Please show with an example if possible
In MPI, each process executes the same code and, as you're doing, you differentiate the different processes primarily through checking rank in if/else statements. The master process with rank 0 is doing 3 sends: a send to process 1, then two sends to process 2. The slave processes each do only one receive, which means that rank 1 receives its first message and rank 2 receives its first message. When you call the third MPI_Send on process 0, there is not and will not be any slave waiting to receive the message after that point, as the slaves have finished executing their else block. The program gets blocked as the master waits to send the final message.

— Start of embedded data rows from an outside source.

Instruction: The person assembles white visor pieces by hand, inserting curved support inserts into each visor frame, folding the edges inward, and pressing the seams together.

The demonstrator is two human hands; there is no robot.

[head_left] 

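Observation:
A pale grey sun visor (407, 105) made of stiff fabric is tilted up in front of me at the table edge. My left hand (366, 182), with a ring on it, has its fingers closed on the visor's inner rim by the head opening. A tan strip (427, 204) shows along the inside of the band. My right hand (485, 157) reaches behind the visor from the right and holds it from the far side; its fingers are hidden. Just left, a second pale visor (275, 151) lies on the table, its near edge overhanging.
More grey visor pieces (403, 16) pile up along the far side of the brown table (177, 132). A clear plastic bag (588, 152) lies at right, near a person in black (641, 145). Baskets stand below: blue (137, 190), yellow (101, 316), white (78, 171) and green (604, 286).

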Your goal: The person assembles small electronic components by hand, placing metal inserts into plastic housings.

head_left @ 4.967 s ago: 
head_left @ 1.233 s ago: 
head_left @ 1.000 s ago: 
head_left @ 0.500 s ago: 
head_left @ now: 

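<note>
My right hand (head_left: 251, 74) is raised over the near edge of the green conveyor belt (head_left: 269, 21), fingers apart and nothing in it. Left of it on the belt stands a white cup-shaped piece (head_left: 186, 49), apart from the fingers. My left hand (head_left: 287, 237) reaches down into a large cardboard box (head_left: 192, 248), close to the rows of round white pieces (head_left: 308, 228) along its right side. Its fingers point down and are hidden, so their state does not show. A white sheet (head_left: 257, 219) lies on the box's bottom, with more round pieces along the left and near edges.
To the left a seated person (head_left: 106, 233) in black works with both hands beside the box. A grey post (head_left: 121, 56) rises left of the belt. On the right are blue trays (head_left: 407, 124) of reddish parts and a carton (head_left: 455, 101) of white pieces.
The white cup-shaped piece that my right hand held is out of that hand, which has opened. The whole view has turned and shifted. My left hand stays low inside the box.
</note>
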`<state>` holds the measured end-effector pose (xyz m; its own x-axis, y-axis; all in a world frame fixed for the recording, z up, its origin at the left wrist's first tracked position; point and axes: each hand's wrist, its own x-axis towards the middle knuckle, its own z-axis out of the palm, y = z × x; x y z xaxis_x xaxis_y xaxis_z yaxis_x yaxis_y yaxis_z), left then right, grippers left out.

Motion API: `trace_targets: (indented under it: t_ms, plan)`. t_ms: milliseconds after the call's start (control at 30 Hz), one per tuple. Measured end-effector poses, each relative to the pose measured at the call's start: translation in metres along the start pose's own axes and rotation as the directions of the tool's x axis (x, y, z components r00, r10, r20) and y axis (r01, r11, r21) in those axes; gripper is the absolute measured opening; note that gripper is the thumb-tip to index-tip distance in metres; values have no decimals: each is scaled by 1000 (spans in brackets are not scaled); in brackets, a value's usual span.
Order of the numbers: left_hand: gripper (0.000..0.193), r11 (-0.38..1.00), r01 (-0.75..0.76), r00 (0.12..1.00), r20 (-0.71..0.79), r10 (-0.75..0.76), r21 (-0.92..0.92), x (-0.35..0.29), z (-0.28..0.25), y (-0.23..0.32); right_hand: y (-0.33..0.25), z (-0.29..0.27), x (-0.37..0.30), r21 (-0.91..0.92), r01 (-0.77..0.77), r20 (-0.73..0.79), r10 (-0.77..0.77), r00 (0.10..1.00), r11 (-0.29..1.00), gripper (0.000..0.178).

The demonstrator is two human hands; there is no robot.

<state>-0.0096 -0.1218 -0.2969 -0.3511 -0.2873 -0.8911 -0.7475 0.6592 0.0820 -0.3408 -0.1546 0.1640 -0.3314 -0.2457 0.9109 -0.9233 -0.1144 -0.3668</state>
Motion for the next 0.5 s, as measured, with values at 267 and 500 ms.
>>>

In order to fix that, you have to make sure the slave of rank 2 performs two receives, either by adding a loop for that process only or by repeating for that process only (so, using an if(world_rank == 2) check) the block of code
sum = 0; //resetting sum
MPI_Irecv(&arr[0], 1024, MPI_INT, source, tag2, MPI_COMM_WORLD, &request);
MPI_Wait (&request, &status);
for(i = 0; i<1024; i++)
{
sum = arr[i]+sum;
}
printf("\nSum is: %d at rank: %d\n", sum, world_rank);
TL;DR: Just a remark that master/slave approach isn't to be favoured and might format programmer's mind durably, leading to poor code when put in production
Although Clarissa is perfectly correct and her answer is very clear, I'd like to add a few general remarks, not about the code itself, but about parallel computing philosophy and good habits.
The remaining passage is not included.